Table 2. Summary of HSP values for the drug and selected excipients.

Table 2. Summary of HSP values for the drug and selected excipients.

Drug and excipient	δd (MPa1/2)	δp (MPa1/2)	δh (MPa1/2)
AV	16.1	4.3	9.0
Safflower seed oil (87%)*	14.5	2.7	5.3
Grape seed oil (70%)*	11.69	2.17	4.27
Flaxseed oil (60%)*	10.02	1.86	3.66
Tween 80	16.6	5.3	7.5
Span 80	16.7	6.1	12.4
Lecithin (PC as 20%)*	3.2	0.54	0.64
Linoleic acid*	16.7	3.1	6.1
Transcutol HP	16.0	2.8	6.2
PGϕ	16.8	10.4	21.3
PC*	16	2.7	3.2

*Estimated using reference (De La Peña-Gil, 2016) [19]; ^ϕ Hussain et al., 2022 [43].

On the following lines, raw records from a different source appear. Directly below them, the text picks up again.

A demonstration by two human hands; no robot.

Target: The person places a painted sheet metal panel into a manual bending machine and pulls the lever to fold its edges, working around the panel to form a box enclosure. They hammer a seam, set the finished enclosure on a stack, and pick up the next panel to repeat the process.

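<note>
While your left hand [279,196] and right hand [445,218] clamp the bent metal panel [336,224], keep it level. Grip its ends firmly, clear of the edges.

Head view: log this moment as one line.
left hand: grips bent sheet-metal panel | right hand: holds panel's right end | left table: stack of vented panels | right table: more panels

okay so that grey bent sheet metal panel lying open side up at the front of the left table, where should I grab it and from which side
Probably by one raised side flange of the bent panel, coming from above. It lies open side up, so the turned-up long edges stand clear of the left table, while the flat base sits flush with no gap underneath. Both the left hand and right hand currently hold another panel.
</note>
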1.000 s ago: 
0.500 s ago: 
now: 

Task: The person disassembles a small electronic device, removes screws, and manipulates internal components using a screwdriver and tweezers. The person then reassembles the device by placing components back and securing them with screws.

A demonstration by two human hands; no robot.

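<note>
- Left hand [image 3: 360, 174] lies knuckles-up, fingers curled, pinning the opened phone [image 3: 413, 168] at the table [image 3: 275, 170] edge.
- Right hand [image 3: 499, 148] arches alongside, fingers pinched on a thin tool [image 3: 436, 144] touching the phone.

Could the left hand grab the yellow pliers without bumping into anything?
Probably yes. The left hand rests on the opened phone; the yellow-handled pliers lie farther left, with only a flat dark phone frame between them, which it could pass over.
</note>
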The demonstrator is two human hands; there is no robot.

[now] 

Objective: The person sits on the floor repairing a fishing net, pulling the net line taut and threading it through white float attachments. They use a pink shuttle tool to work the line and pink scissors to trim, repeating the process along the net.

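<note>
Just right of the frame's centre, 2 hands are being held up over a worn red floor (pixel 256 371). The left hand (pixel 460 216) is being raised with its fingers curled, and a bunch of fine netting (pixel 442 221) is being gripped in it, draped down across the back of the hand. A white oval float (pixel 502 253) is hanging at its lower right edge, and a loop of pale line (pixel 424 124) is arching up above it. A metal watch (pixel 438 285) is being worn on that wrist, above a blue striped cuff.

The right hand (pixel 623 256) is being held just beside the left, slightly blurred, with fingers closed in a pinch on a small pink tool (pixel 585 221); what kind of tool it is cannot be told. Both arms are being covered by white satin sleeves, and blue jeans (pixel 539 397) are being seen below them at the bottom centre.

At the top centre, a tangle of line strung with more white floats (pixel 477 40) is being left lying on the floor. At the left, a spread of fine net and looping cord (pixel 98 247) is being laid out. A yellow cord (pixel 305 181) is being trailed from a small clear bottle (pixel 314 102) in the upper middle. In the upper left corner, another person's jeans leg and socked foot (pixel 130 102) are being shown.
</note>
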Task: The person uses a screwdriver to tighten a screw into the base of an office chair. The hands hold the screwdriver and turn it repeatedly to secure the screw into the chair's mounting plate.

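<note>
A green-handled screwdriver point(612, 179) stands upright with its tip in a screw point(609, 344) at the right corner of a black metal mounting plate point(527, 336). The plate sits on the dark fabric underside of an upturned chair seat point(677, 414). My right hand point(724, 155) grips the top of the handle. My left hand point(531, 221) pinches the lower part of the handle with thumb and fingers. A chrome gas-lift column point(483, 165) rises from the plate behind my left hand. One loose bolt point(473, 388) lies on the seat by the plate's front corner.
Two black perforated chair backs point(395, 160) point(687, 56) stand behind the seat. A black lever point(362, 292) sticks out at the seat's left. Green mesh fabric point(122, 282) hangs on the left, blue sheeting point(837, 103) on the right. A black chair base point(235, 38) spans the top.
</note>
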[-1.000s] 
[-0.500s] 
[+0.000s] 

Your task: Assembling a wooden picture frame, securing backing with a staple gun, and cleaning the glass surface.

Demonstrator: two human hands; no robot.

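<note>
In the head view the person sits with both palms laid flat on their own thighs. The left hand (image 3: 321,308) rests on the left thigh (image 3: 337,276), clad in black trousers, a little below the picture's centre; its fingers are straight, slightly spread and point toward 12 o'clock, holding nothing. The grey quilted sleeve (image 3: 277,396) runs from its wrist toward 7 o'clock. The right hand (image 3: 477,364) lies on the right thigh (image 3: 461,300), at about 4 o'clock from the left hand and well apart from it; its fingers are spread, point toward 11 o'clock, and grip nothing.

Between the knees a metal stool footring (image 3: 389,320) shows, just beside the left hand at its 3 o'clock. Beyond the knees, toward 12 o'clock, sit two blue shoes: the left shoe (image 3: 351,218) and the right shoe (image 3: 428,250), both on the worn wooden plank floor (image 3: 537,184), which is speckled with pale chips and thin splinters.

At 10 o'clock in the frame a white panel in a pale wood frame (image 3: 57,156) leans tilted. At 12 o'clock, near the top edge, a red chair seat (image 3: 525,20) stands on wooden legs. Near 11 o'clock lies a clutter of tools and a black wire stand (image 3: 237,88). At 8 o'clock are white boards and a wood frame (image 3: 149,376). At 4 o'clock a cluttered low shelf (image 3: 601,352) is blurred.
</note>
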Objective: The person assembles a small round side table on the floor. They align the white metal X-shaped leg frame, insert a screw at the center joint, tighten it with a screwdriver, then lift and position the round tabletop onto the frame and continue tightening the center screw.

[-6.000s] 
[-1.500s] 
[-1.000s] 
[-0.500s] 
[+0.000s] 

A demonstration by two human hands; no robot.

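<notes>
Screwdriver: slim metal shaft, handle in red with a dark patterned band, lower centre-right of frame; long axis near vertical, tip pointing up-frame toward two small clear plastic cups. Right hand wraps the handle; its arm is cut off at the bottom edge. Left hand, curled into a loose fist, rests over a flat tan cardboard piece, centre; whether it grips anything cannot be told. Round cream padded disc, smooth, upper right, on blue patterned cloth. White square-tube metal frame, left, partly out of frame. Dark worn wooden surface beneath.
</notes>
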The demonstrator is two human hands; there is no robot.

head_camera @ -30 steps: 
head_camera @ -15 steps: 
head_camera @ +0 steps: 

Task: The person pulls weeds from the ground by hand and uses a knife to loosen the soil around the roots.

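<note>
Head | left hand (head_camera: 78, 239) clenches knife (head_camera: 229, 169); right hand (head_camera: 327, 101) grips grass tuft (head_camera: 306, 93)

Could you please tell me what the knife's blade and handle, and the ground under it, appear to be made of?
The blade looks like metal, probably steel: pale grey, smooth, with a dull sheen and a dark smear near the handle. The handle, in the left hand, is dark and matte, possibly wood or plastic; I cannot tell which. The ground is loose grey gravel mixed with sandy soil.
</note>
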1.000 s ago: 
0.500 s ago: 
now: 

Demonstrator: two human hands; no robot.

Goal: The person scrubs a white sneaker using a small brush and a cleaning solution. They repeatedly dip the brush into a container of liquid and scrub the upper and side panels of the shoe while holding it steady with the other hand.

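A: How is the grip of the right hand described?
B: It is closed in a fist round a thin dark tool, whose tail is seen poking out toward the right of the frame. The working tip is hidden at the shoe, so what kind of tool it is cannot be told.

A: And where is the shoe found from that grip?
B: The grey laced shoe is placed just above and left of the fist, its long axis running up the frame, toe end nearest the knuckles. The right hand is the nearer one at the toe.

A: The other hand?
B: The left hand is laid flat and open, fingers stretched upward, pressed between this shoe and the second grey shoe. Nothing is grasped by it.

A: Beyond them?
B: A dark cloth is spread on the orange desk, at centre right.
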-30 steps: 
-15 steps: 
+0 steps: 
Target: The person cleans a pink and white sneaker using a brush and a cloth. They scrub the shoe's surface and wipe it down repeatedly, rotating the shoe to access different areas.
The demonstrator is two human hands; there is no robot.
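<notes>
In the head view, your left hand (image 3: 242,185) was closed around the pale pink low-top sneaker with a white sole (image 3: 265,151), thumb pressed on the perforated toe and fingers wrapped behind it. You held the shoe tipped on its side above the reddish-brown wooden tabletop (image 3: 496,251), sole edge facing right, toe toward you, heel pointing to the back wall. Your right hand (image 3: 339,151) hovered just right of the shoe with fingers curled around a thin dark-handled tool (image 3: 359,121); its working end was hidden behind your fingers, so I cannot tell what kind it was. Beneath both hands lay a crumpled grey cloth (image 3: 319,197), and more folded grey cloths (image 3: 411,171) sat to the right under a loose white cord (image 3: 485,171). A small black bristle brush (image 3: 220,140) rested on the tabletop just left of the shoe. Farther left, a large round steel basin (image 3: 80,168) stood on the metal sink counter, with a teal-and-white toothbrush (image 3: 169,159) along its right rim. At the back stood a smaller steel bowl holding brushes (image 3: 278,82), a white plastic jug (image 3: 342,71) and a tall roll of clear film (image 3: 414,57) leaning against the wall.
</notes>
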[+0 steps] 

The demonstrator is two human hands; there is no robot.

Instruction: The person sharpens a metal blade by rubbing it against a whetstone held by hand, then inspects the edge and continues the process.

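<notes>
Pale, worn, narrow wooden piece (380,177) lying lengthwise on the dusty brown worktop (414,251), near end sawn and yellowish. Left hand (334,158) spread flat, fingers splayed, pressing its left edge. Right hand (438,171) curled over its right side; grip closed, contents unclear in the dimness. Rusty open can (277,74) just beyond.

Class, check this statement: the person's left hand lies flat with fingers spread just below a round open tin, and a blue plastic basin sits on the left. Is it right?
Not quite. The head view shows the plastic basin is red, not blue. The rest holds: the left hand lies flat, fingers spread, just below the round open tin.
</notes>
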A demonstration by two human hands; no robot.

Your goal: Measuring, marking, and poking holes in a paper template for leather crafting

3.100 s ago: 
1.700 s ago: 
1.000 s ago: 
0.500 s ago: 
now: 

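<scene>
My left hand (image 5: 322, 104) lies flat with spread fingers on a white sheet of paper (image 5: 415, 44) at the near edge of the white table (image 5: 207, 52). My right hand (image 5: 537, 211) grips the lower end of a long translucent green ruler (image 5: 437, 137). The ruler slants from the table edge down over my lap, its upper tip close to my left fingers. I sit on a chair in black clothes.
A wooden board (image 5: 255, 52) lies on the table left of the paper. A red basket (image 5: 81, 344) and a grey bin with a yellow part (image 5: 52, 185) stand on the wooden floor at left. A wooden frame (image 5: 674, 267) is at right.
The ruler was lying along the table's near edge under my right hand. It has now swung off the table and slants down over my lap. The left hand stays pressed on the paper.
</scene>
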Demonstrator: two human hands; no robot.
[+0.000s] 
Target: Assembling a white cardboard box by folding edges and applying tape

Solubility of valproate (VA) in various excipients

The result of experimental solubility of VA is portrayed in Figure 5. The solubility of the drug was found to be maximum in safflower seed oil (8.9 ± 0.11 mg/mL), tween 80 (5.3 ± 0.09 mg/mL), and transcutol (6.3 ± 0.08 mg/mL). These maximized solubility can be rationalized based on the HSP values as predicted in table 2. The difference value of Δδ_d is 1.6 (16.1 – 14.5) for the solute (VA) and the solvent (safflower oil) which is quite low for high miscibility/solubility. Similarly, the difference values of Δδ_p and Δδ_h are 1.6 (4.3 – 2.7) and 3.7 (9 – 5.3), respectively, for the drug in safflower. These difference are quite convincing for maximized drug solubility due to interactive forces (polarization, hydrogen bonding ability, and dispersion nature). Among co-surfactants, transcutol was selected due to highest solubility and suitability for the drug. Flaxseed (50-70%), safflower (70-87%), and grape seed oil (70%) are prime source of linoleic acid. Linoleic acid rich oils are getting popular in pharmaceutical and cosmeceutical industries due to possessing various skin benefits such as (a) anti-inflammatory, (b) acne reductive, (c) skin softening, (d) moisture retentive, (e) facilitates drug diffusion across blood brain barrier (50-87% linoleic acid), and (f) biocompatibility [10,44]. Thus, safflower, tween 80, and transcutol were selected as oil, surfactant, and co-surfactant. However, a blend of tween 80 and lecithin (1:1) was taken for stable and small sized nanoemulsion. Combination was supposed to stabilize nanoemulsion with small size particle as compared to tween 80 as standalone.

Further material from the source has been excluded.